White Test¶

Quick Reference

Class: panelbox.validation.heteroskedasticity.white.WhiteTest H₀: Homoskedastic errors (\(\text{Var}(\varepsilon_i) = \sigma^2\)) H₁: Heteroskedasticity of unknown form Statistic: LM = \(nR^2_{\text{aux}}\) ~ \(\chi^2(q)\) Stata equivalent: estat imtest, white R equivalent: skedastic::white()

What It Tests¶

White's (1980) test is a model-free test for heteroskedasticity that does not assume any particular functional form for the variance. It regresses squared residuals on the original regressors, their squares, and their cross-products, then tests if these terms are jointly significant.

This makes it more general than the Breusch-Pagan test, which only tests for linear relationships between variance and regressors.

Quick Example¶

from panelbox import FixedEffects
from panelbox.datasets import load_grunfeld
from panelbox.validation.heteroskedasticity.white import WhiteTest

# Estimate model
data = load_grunfeld()
fe = FixedEffects(data, "invest", ["value", "capital"], "firm", "year")
results = fe.fit()

# Run White test with cross-product terms
test = WhiteTest(results)
result = test.run(alpha=0.05, cross_terms=True)

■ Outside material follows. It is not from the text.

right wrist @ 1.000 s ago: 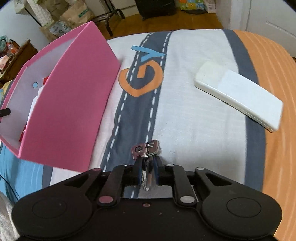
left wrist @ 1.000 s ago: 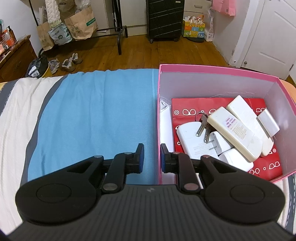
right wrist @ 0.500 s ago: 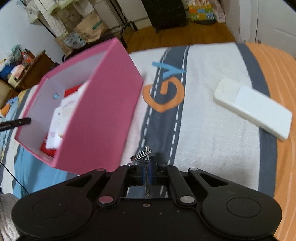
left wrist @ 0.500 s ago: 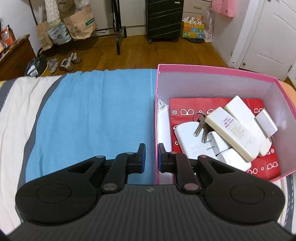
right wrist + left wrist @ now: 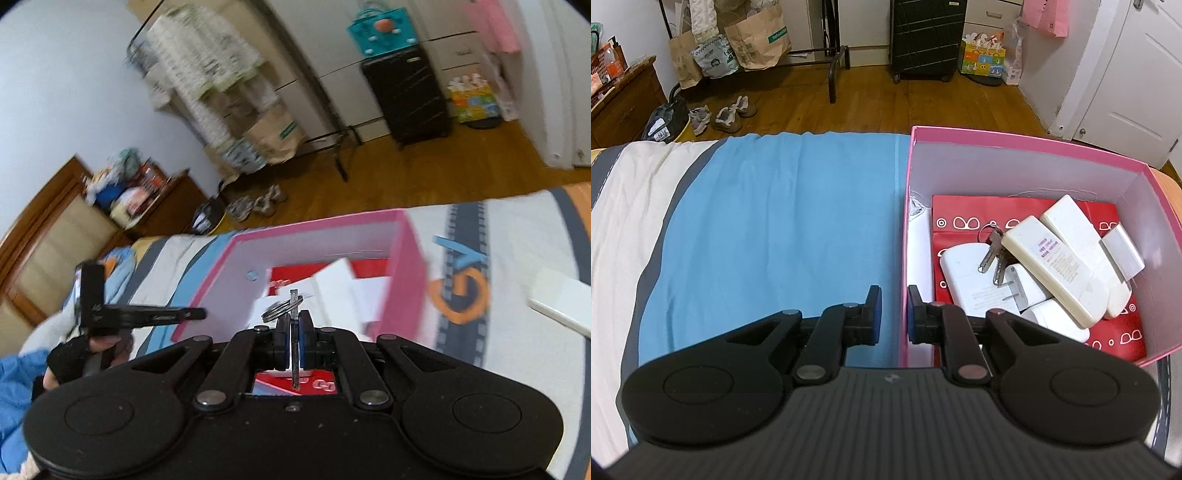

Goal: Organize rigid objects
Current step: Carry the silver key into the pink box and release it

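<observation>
The pink box is open-topped, its floor crowded by white chargers; the blue bedspread lies bare.

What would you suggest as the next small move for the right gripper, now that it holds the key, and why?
Probably carry it a little further forward over the pink box and then open. The right gripper is shut on the key above the near edge, and the left gripper clasps the box wall, steadying it.

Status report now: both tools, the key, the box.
Right tool shut on key, over pink box. Left tool clamps box wall. White remote lies on bed outside the box. Nothing in the way.
</observation>
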Demonstrator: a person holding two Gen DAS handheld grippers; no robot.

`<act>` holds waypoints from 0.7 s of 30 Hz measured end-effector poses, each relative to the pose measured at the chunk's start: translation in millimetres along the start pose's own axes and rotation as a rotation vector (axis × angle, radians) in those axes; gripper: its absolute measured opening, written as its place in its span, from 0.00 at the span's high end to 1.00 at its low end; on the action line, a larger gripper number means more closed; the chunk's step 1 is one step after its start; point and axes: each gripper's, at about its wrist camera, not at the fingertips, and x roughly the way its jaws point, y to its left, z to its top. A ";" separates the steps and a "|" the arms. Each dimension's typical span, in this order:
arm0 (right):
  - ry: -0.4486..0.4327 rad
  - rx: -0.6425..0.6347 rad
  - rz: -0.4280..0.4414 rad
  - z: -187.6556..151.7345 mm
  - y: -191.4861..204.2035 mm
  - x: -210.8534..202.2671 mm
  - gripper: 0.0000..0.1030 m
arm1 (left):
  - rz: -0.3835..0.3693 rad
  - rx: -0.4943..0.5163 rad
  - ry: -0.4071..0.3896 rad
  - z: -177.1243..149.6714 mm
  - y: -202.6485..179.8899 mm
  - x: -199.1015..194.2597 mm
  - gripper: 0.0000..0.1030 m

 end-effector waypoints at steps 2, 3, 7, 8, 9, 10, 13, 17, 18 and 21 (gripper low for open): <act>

print(f"LM statistic:   {result.statistic:.3f}")
print(f"P-value:        {result.pvalue:.4f}")
print(f"Degrees of freedom: {result.df}")
print(result.conclusion)

# Metadata
meta = result.metadata
print(f"R² (auxiliary):    {meta['R2_auxiliary']:.4f}")
print(f"Original regressors: {meta['n_original_regressors']}")
print(f"Auxiliary terms:     {meta['n_auxiliary_terms']}")
print(f"Cross terms:         {meta['includes_cross_terms']}")

Interpretation¶

p-value	Decision	Interpretation
< 0.01	Strong rejection	Strong evidence of heteroskedasticity
0.01 -- 0.05	Rejection	Heteroskedasticity present; use robust SE
0.05 -- 0.10	Borderline	Weak evidence; consider robust SE
> 0.10	Fail to reject	No evidence of heteroskedasticity

Cross Terms Trade-off

cross_terms=True (default): More comprehensive but uses more degrees of freedom, reducing power with many regressors
cross_terms=False: Only squares; fewer auxiliary terms, higher power, but misses interaction-driven heteroskedasticity

Mathematical Details¶

Auxiliary Regression¶

Given \(k\) regressors \(X_1, X_2, \ldots, X_k\) (excluding the constant), the test estimates:

\[\hat{e}_{it}^2 = \alpha_0 + \sum_{j=1}^{k} \gamma_j X_{j,it} + \sum_{j=1}^{k} \delta_j X_{j,it}^2 + \sum_{j<l} \phi_{jl} X_{j,it} X_{l,it} + v_{it}\]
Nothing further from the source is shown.